**Required action:** Restate every line of the data word for word, except for the images.

**Given data:**
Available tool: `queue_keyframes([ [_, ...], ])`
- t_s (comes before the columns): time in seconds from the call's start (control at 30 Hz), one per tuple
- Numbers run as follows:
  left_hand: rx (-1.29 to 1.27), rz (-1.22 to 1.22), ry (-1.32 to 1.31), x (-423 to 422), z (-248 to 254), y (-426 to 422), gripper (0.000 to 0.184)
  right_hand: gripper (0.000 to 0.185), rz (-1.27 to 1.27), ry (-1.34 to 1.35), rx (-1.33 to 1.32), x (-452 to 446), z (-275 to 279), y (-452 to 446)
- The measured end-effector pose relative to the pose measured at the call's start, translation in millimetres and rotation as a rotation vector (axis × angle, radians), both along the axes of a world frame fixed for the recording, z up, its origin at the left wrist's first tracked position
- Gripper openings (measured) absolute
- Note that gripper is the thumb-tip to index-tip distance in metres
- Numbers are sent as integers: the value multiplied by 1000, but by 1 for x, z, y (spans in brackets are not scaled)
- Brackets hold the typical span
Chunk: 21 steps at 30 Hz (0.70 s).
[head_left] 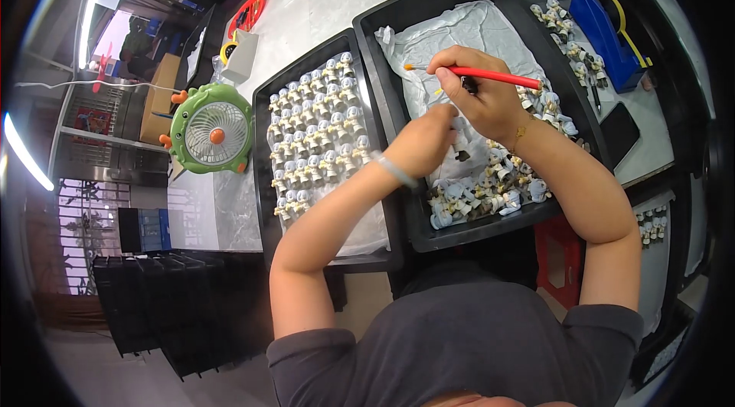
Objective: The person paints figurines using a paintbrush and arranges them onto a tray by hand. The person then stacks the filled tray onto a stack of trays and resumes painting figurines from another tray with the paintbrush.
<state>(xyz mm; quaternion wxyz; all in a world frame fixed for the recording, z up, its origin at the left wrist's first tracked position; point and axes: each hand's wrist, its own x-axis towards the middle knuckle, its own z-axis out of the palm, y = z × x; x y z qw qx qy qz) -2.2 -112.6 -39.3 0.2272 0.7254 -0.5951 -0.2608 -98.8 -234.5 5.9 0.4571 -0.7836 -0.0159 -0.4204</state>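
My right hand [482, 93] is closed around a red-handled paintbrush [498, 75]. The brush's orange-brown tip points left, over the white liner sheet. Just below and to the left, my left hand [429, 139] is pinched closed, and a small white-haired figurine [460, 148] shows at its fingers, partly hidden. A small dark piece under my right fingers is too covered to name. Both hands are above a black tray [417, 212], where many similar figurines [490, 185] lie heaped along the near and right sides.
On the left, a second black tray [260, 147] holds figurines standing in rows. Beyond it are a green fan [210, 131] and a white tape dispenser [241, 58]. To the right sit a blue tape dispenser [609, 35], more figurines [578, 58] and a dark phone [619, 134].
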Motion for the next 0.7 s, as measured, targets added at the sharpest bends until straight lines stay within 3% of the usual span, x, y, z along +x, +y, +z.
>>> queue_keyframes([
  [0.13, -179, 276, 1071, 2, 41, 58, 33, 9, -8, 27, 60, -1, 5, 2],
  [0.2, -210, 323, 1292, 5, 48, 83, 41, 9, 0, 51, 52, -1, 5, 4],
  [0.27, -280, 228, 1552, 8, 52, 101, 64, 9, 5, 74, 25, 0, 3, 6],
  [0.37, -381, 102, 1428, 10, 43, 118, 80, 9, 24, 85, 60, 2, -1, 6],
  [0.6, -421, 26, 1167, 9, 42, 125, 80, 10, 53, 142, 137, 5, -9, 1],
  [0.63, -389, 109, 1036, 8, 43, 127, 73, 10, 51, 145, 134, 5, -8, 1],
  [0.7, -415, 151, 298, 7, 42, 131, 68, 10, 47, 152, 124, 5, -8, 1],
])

**The answer:**
Available tool: `queue_keyframes([ [_, ...], ])`
- t_s (comes before the columns): time in seconds from the call's start (control at 30 Hz), one per tuple
- Numbers run as follows:
  left_hand: rx (-1.29 to 1.27), rz (-1.22 to 1.22), ry (-1.32 to 1.31), x (-423 to 422), z (-248 to 254), y (-426 to 422), gripper (0.000 to 0.184)
  right_hand: gripper (0.000 to 0.185), rz (-1.27 to 1.27), ry (-1.34 to 1.35), rx (-1.33 to 1.32), x (-452 to 446), z (-275 to 279), y (-452 to 446)
- The measured end-effector pose relative to the pose measured at the call's start, translation in millimetres and rotation as a rotation vector (axis × angle, radians), both along the axes of a world frame fixed for the recording, z up, its origin at the left wrist's first tracked position
- Gripper openings (measured) absolute
- Note that gripper is the thumb-tip to index-tip distance in metres
- Numbers are sent as integers: the value multiplied by 1000, but by 1 for x, z, y (spans in brackets are not scaled)
- Brackets hold the typical span
Chunk: 21 steps at 30 Hz (0.70 s).
[head_left] 
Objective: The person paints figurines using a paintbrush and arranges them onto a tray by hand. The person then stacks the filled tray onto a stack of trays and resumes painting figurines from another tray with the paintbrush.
<state>(xyz mm; quaternion wxyz; all in a world frame fixed for the recording, z up, its origin at the left wrist's first tracked position; point and axes: each hand's wrist, its own x-axis towards the middle knuckle, its own z-axis out of the palm, y = z × x; x y z qw qx qy qz) -2.2 -112.6 -39.3 0.2272 0.7254 -0.5951 -0.2608 -98.8 -234.5 5.9 0.4571 -0.7836 -0.0159 -0.4204</state>
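My right hand [482, 93] is closed around a red-handled paintbrush [498, 75]. The brush's orange-brown tip points left, over the white liner sheet. Just below and to the left, my left hand [429, 139] is pinched closed, and a small white-haired figurine [460, 148] shows at its fingers, partly hidden. A small dark piece under my right fingers is too covered to name. Both hands are above a black tray [417, 212], where many similar figurines [490, 185] lie heaped along the near and right sides.
On the left, a second black tray [260, 147] holds figurines standing in rows. Beyond it are a green fan [210, 131] and a white tape dispenser [241, 58]. To the right sit a blue tape dispenser [609, 35], more figurines [578, 58] and a dark phone [619, 134].
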Motion for the next 0.7 s, as measured, targets added at the sharpest bends until straight lines stay within 3% of the usual span, x, y, z along +x, +y, +z.
>>> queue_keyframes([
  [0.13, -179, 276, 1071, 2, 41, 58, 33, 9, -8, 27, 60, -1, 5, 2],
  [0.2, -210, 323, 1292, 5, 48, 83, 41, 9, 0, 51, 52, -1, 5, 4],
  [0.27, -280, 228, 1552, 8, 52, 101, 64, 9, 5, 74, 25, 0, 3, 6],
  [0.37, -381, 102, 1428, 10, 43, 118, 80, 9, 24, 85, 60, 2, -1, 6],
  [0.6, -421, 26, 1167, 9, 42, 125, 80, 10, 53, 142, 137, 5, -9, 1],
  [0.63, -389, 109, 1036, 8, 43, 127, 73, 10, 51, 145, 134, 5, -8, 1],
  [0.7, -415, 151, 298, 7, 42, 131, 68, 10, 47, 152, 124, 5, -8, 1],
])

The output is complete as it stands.